■ Work item ■
Your task is to repeat all of the data exactly while excluding the pictures.

--------------------------------------------------

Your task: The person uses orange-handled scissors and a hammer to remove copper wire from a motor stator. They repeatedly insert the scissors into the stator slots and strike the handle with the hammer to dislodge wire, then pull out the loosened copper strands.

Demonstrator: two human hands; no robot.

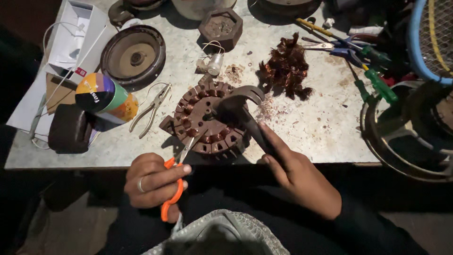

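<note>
A round, rusty motor stator (207, 120) with copper-wound slots lies on the worn table (311, 127) near its front edge. My left hand (153, 182), a ring on one finger, is shut on orange-handled scissors (175, 184); their blades reach into a slot on the stator's near side. My right hand (297, 172) grips the handle of a large dark wrench (243, 106), whose open jaw rests on top of the stator.
A heap of cut copper wire (287, 68) lies behind the stator. Pliers (151, 111), a multicoloured tape roll (104, 97), a round metal cover (134, 54), a small capacitor (214, 63) and a hexagonal block (221, 26) lie at the left and back. Screwdrivers (373, 78) and a fan housing (410, 130) crowd the right.
</note>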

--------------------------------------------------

■ Result for this exercise ■
Your task: The person uses orange-handled scissors and a hammer to remove copper wire from a motor stator. They repeatedly insert the scissors into the stator slots and strike the handle with the hammer to dislodge wire, then pull out the loosened copper strands.

Demonstrator: two human hands; no robot.


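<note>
A round, rusty motor stator (207, 120) with copper-wound slots lies on the worn table (311, 127) near its front edge. My left hand (153, 182), a ring on one finger, is shut on orange-handled scissors (175, 184); their blades reach into a slot on the stator's near side. My right hand (297, 172) grips the handle of a large dark wrench (243, 106), whose open jaw rests on top of the stator.
A heap of cut copper wire (287, 68) lies behind the stator. Pliers (151, 111), a multicoloured tape roll (104, 97), a round metal cover (134, 54), a small capacitor (214, 63) and a hexagonal block (221, 26) lie at the left and back. Screwdrivers (373, 78) and a fan housing (410, 130) crowd the right.
</note>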

Besides this answer, the exercise requires nothing else.